La Ligue nationale pour la défense de l’authenticité et de la moralité musicale, Linadam, se donne pour credo d’assainir la scène musicale camerounaise.

Dans l’optique de sortir la musique camerounaise de la léthargie dans laquelle elle est plongée, les artistes musiciens et comédiens sont engagés sur différents fronts. Pendant que la Cameroon musique corporation, la Cmc et les autres sociétés de droits d’auteurs sont dans les marchés et autres pour mener une guerre sans merci contre les pirates, la Linadam quant à elle mène le combat contre la clochardisation de l’artiste, le plagiat, le manque de créativité et surtout la pornographie qui est devenue le champ de prédilection de la plupart des “ aventuriers et apôtres de la facilité ” qui ternissent l’image du paysage culturel camerounais.
Pour un meilleur suivi de leurs activités, les membres de la Linadam se sont réunis, le samedi 6 mai à Bafoussam à l’occasion de leur 4e assemblée générale. L’ordre du jour portait sur la lutte contre les dérives musicales, le plagiat des artistes et les voies et moyens pour promouvoir la musique camerounaise hors de nos frontières. Au terme de plus de 7 heures de travaux, sous la direction de Doudou Pajeto, président national de cette jeune association, les artistes présents ont fait le constat selon lequel la musique camerounaise est malade et mérite un diagnostic minutieux.

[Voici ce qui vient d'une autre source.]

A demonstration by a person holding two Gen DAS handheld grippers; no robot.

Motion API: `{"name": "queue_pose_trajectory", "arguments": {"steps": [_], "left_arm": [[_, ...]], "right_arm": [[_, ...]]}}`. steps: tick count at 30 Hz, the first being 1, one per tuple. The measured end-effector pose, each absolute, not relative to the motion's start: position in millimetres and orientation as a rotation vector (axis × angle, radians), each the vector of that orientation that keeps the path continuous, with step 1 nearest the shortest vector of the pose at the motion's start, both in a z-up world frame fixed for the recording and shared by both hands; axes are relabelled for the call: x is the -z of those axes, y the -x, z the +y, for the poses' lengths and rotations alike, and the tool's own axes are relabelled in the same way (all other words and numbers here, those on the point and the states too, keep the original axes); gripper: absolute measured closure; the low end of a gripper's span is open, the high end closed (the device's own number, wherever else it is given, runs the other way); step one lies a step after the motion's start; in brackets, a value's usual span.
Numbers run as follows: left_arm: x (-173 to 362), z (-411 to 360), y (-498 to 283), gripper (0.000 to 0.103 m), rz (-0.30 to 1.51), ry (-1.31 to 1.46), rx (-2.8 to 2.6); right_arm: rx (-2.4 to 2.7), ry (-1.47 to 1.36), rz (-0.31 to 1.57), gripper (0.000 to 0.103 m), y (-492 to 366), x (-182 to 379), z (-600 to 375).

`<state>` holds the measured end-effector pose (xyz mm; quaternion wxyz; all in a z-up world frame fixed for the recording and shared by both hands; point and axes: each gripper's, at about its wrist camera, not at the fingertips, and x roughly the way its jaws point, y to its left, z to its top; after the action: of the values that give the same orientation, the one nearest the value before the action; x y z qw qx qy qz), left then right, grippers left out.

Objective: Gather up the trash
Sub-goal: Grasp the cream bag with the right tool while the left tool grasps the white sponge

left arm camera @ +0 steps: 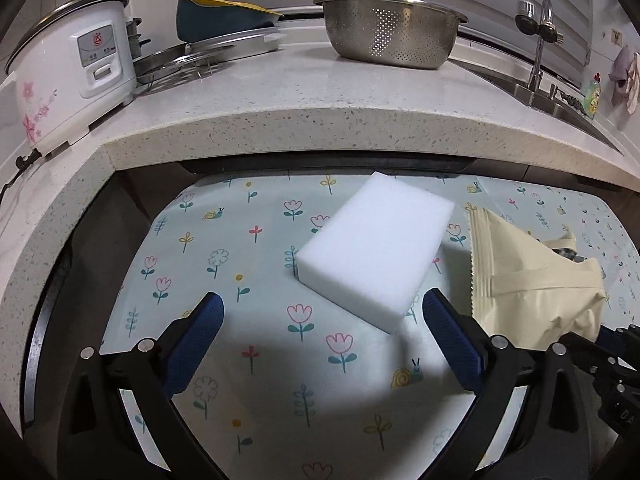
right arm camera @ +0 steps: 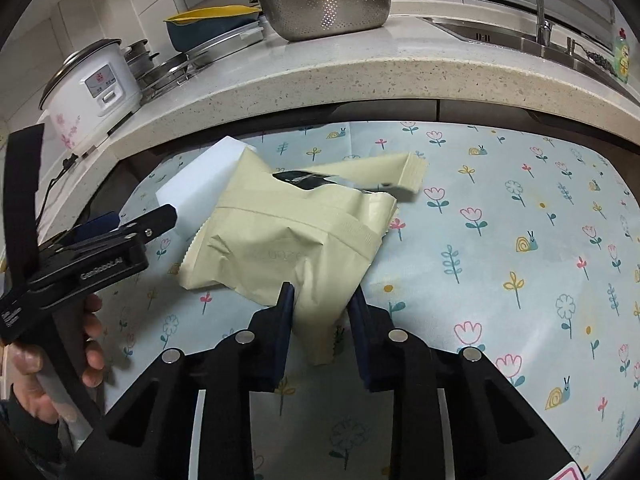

“ En plus du plagiat, le fond des chansons est vide et les messages véhiculés tournent autour du sexe ”, a t-on relevé pour le déplorer. Dans cette perspective, les producteurs et les médias audio visuels sont cités au premier chef de ceux-là qui encouragent la dérive de la musique au Cameroun. Pour Doudou Pajeto, “ les médias sont en mesure de faire d’un cancre une étoile dans la mesure où la régularité et la proximité créent l’envie. Au fur et à mesure que certaines radios et télévisions diffusent à longueur de journée les musiques obscènes, les jeunes y prennent goût avec tout ce que cela comporte. ” Avant d’ajouter que la musique camerounaise est tuée sciemment au profit des sonorités étrangères qui occupent plus de 70% des programmes de certains médias audiovisuels.
Soucieux d’intensifier le combat par une campagne de proximité, des conférences-débats sont prévues à Yaoundé, dans un futur proche, afin de réveiller les consommateurs sur les risques qu’ils courent en laissant la musique camerounaise à la merci de la phagocytose des rythmes étrangers. Les exposés porteront sur des thèmes tels que : “ L’artiste camerounais face à ses responsabilités ”, “ qu’est ce qu’un artiste ”, “ état des lieux du paysage artistique national ” “ art et développement ” et “ l’avenir de l’art au Cameroun ” et bénéficieront de l’expertise, sauf changement de dernière minute, des universitaires que sont les Pr Mono Ndjana, Kuitche Fonkou Gabriel et le Dr Théodore Nangoua.
Avec aujourd’hui plus de 100 membres, la Linadam est consciente du fait que la bataille ne sera pas du tout facile, en raison de la gravité du mal et de la morosité des moyens humains et financiers. Malgré cela, ses membres sont déterminés à aller jusqu’au bout de leur combat.